## Task details:
From the first line of the data down to and including the line with "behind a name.", copy everything exactly, leaving out pictures.

*-*-*

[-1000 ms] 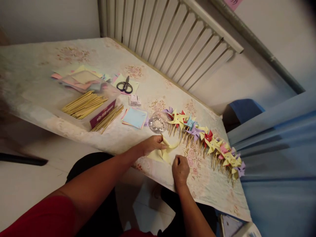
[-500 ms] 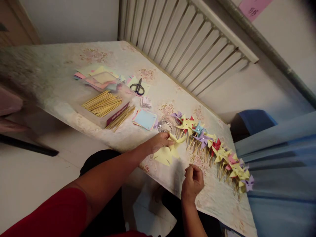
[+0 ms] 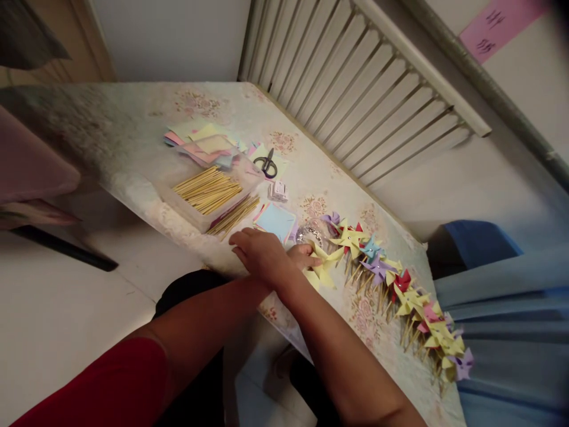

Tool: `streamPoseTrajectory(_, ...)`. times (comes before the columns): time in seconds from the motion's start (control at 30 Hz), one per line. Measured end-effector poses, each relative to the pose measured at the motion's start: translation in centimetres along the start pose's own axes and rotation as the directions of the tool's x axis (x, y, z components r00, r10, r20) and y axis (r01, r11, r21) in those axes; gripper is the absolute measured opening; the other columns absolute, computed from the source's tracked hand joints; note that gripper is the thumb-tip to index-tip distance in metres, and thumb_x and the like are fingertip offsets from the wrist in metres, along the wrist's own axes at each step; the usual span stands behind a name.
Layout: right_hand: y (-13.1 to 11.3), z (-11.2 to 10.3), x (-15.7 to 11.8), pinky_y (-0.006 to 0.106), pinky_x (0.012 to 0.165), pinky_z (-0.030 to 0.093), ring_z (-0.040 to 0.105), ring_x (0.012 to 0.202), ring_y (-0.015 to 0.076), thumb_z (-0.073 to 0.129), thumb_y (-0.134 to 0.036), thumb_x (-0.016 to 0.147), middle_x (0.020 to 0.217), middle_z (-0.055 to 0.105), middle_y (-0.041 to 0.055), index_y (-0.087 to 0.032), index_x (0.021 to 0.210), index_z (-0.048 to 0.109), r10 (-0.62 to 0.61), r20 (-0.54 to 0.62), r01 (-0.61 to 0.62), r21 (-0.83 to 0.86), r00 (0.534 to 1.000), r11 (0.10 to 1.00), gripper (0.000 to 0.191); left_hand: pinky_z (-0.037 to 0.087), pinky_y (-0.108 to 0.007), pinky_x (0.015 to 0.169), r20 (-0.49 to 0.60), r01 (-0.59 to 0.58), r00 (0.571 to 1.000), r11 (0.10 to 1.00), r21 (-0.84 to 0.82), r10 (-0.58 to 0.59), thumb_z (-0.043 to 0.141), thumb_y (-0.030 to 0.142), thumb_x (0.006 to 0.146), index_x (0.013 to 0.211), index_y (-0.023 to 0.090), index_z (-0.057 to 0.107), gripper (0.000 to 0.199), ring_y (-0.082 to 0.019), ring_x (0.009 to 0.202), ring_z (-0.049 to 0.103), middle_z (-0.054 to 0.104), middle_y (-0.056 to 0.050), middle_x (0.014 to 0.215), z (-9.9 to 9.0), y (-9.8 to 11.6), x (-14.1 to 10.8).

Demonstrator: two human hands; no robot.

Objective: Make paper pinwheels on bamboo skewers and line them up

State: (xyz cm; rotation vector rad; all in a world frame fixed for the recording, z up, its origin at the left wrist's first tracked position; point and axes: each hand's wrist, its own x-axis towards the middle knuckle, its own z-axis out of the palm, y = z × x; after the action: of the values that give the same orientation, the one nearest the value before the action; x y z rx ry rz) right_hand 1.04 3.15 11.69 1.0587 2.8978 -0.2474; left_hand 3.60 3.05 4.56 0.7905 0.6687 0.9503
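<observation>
My left hand point(image 3: 304, 257) pinches a yellow paper pinwheel point(image 3: 328, 264) with its blades folded in, just above the tablecloth. Crossing over my left forearm, my right hand point(image 3: 258, 252) reaches to the near ends of a loose bunch of thin wooden sticks point(image 3: 235, 216). Its fingers are slightly bent and apart, and no stick shows in them. More sticks point(image 3: 207, 190) fill a clear plastic box point(image 3: 171, 201) beside the bunch. A round clear container of small shiny pieces point(image 3: 310, 233) stands behind my left hand.
Finished pinwheels on sticks point(image 3: 377, 267) lie in a row along the right. Cut paper squares point(image 3: 275, 220), a small patterned box point(image 3: 278, 191), black-handled scissors point(image 3: 265, 166) and coloured sheets point(image 3: 204, 142) lie farther back. A radiator point(image 3: 355, 89) borders the table point(image 3: 146, 118); a blue curtain point(image 3: 502, 308) hangs right.
My right hand has swung left from the table's front, over my left forearm, to the loose sticks. My left hand keeps hold of the yellow pinwheel. The view has shifted slightly.
</observation>
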Motion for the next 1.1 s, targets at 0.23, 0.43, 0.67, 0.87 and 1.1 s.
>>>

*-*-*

## Solution for this task:
[-1000 ms] 
[-500 ms] 
[+0 ms] 

Tool: `streamPoseTrajectory(_, ...)`. times (comes before the columns): time in seconds from the motion's start (control at 30 Hz), one per line. Measured end-effector poses, each relative to the pose measured at the motion's start: translation in centimetres along the start pose's own axes and rotation as the directions of the tool's x axis (x, y, z components r00, r10, r20) and y axis (r01, r11, r21) in those axes; gripper is the absolute measured opening; the other columns absolute, computed from the source's tracked hand joints; note that gripper is the thumb-tip to index-tip distance in metres, and thumb_x and the like are fingertip offsets from the wrist in metres, along the wrist's own axes at each step; the usual span stands behind a name.

The exercise closes with this answer.